Exercise details -> Replicate the data exactly, every line included.
#### Source records
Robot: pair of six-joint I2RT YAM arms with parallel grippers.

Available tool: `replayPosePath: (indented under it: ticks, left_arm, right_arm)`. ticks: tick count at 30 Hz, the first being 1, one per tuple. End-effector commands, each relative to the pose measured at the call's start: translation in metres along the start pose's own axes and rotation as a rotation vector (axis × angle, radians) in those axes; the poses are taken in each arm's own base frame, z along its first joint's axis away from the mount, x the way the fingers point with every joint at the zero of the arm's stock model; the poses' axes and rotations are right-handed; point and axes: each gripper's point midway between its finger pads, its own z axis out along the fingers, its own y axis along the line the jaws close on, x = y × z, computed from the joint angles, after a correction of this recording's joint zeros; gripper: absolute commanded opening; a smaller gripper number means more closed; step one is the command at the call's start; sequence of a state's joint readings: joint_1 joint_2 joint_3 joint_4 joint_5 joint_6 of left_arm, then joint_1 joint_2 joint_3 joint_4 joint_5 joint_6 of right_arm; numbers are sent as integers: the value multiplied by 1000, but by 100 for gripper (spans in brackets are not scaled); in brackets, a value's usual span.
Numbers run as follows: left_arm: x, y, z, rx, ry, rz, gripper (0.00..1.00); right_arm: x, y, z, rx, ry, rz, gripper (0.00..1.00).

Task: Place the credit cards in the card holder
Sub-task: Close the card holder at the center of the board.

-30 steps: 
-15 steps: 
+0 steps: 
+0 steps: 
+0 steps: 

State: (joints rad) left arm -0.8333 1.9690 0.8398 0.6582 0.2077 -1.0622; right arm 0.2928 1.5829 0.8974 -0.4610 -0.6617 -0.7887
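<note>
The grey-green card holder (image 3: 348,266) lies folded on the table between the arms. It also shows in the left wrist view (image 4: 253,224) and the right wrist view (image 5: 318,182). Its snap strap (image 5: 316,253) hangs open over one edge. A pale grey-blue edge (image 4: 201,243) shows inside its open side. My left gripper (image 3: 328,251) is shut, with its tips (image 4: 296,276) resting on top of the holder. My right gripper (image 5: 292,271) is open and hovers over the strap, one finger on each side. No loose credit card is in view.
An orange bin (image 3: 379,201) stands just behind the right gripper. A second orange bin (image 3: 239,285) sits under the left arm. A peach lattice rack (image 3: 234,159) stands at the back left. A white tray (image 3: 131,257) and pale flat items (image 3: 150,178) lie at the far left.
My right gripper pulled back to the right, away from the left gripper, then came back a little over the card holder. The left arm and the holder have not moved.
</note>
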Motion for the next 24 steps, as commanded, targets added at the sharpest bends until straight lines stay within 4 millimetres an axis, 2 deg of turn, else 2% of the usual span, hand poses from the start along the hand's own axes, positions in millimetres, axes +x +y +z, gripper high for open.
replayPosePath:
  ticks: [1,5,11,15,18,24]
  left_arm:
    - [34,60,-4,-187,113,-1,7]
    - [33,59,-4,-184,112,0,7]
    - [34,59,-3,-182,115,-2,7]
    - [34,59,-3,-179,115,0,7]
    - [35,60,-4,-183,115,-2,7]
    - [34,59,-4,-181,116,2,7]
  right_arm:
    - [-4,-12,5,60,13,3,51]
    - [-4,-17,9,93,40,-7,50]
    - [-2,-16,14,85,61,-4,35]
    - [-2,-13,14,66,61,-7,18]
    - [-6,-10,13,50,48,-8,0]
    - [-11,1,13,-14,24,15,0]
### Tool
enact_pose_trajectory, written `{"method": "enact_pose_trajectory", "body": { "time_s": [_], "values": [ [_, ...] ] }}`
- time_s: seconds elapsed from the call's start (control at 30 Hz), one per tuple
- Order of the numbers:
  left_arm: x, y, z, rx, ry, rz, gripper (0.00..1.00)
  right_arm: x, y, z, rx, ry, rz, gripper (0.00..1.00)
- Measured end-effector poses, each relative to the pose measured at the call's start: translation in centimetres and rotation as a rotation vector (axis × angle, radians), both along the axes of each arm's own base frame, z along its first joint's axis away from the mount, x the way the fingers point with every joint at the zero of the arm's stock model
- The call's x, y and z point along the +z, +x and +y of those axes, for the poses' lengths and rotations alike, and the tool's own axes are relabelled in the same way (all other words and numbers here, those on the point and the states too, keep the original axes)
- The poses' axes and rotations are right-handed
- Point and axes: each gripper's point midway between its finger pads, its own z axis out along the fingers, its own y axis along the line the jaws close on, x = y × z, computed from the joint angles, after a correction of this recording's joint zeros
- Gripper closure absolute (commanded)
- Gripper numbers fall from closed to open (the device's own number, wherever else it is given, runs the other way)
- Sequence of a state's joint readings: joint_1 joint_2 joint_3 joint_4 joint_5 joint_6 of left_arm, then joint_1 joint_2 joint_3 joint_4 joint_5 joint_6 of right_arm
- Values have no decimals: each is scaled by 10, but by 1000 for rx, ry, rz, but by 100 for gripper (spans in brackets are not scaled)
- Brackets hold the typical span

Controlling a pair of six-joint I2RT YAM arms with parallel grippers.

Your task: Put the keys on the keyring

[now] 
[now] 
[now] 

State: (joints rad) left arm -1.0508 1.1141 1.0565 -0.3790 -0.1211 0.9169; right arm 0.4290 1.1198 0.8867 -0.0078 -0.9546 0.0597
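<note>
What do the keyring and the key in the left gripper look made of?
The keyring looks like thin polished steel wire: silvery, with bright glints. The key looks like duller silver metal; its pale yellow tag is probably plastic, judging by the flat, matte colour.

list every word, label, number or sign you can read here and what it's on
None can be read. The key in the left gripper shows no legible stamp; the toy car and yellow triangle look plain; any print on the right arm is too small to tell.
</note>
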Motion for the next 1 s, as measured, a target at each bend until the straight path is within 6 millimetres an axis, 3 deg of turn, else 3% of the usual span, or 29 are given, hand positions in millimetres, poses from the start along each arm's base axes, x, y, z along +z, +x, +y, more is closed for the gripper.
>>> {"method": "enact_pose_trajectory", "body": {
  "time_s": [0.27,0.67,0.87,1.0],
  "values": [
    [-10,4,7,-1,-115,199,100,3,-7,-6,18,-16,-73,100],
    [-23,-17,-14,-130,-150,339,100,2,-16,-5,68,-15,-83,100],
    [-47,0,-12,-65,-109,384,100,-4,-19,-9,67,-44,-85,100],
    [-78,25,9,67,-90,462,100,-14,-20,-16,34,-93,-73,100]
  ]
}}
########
Answer below ->
Robot: pair of six-joint I2RT YAM arms with parallel grippers.

Available tool: `replayPosePath: (indented under it: ticks, left_arm, right_arm)`. ticks: tick count at 30 Hz, the first being 1, one per tuple. End-effector commands, each relative to the pose measured at the call's start: translation in metres along the start pose's own axes and rotation as a rotation vector (axis × angle, radians) in those axes; the poses are taken in each arm's own base frame, z along its first joint's axis away from the mount, x the way the fingers point with every joint at the zero of the arm's stock model; the poses' axes and rotations are right-handed; point and axes: each gripper's point midway between its finger pads, its own z axis out along the fingers, its own y axis along the line the jaws close on, x = y × z, computed from the joint angles, after a correction of this recording's joint zeros; gripper: absolute commanded opening; a smaller gripper number means more closed; step one is the command at the call's start; sequence of a state's joint readings: joint_1 joint_2 joint_3 joint_4 joint_5 joint_6 of left_arm, then joint_1 joint_2 joint_3 joint_4 joint_5 joint_6 of right_arm; numbers are sent as integers: the value multiplied by 1000, but by 100 for gripper (spans in brackets are not scaled); in brackets, a value's usual span.
Numbers run as follows: left_arm: x, y, z, rx, ry, rz, gripper (0.00..1.00); right_arm: x, y, z, rx, ry, rz, gripper (0.00..1.00).

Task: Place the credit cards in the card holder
Sub-task: Close the card holder at the center of the board.

-30 steps: 
-15 steps: 
+0 steps: 
+0 steps: 
+0 steps: 

State: (joints rad) left arm -0.8333 1.9690 0.8398 0.6582 0.2077 -1.0622; right arm 0.2928 1.5829 0.8974 -0.4610 -0.6617 -0.7887
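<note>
The grey-green card holder (image 3: 348,266) lies folded on the table between the arms. It also shows in the left wrist view (image 4: 253,224) and the right wrist view (image 5: 318,182). Its snap strap (image 5: 316,253) hangs open over one edge. A pale grey-blue edge (image 4: 201,243) shows inside its open side. My left gripper (image 3: 328,251) is shut, with its tips (image 4: 296,276) resting on top of the holder. My right gripper (image 5: 292,271) is open and hovers over the strap, one finger on each side. No loose credit card is in view.
An orange bin (image 3: 379,201) stands just behind the right gripper. A second orange bin (image 3: 239,285) sits under the left arm. A peach lattice rack (image 3: 234,159) stands at the back left. A white tray (image 3: 131,257) and pale flat items (image 3: 150,178) lie at the far left.
My right gripper pulled back to the right, away from the left gripper, then came back a little over the card holder. The left arm and the holder have not moved.
</note>
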Motion for the next 24 steps, as commanded, targets added at the sharpest bends until straight lines stay within 4 millimetres an axis, 2 deg of turn, else 2% of the usual span, hand poses from the start along the hand's own axes, positions in millimetres, axes +x +y +z, gripper high for open.
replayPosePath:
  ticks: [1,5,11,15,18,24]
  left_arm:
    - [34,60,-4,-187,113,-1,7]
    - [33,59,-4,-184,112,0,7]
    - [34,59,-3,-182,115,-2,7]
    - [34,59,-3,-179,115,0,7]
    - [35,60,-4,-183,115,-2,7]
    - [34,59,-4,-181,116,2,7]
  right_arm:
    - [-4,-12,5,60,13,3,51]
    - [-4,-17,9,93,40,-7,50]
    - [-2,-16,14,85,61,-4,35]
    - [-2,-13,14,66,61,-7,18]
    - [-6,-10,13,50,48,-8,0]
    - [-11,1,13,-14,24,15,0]
### Tool
enact_pose_trajectory, written `{"method": "enact_pose_trajectory", "body": { "time_s": [_], "values": [ [_, ...] ] }}`
- time_s: seconds elapsed from the call's start (control at 30 Hz), one per tuple
- Order of the numbers:
  left_arm: x, y, z, rx, ry, rz, gripper (0.00..1.00)
  right_arm: x, y, z, rx, ry, rz, gripper (0.00..1.00)
- Measured end-effector poses, each relative to the pose measured at the call's start: translation in centimetres and rotation as a rotation vector (axis × angle, radians), both along the axes of each arm's own base frame, z along its first joint's axis away from the mount, x the way the fingers point with every joint at the zero of the arm's stock model
- The call's x, y and z point along the +z, +x and +y of those axes, for the poses' lengths and rotations alike, and the tool's own axes are relabelled in the same way (all other words and numbers here, those on the point and the states too, keep the original axes)
- The poses' axes and rotations are right-handed
- Point and axes: each gripper's point midway between its finger pads, its own z axis out along the fingers, its own y axis along the line the jaws close on, x = y × z, computed from the joint angles, after a correction of this recording's joint zeros
- Gripper closure absolute (commanded)
- Gripper numbers fall from closed to open (the device's own number, wherever else it is given, runs the other way)
- Sequence of a state's joint readings: joint_1 joint_2 joint_3 joint_4 joint_5 joint_6 of left_arm, then joint_1 joint_2 joint_3 joint_4 joint_5 joint_6 of right_arm
- Values have no decimals: each is scaled by 10, but by 1000 for rx, ry, rz, but by 100 for gripper (spans in brackets are not scaled)
- Brackets hold the typical span

Controlling a pair of six-joint I2RT YAM arms with parallel grippers.

Your task: Put the keys on the keyring

[now] 
[now] 
[now] 

State: (joints rad) left arm -1.0508 1.1141 1.0565 -0.3790 -0.1211 0.9169; right arm 0.4290 1.1198 0.8867 -0.0078 -0.9546 0.0597
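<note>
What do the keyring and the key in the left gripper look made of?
The keyring looks like thin polished steel wire: silvery, with bright glints. The key looks like duller silver metal; its pale yellow tag is probably plastic, judging by the flat, matte colour.

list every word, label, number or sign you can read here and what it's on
None can be read. The key in the left gripper shows no legible stamp; the toy car and yellow triangle look plain; any print on the right arm is too small to tell.
</note>
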Motion for the next 1 s, as measured, a target at each bend until the straight path is within 6 millimetres an axis, 3 deg of turn, else 3% of the usual span, or 29 are given, hand positions in millimetres, poses from the start along each arm's base axes, x, y, z along +z, +x, +y, more is closed for the gripper.
>>> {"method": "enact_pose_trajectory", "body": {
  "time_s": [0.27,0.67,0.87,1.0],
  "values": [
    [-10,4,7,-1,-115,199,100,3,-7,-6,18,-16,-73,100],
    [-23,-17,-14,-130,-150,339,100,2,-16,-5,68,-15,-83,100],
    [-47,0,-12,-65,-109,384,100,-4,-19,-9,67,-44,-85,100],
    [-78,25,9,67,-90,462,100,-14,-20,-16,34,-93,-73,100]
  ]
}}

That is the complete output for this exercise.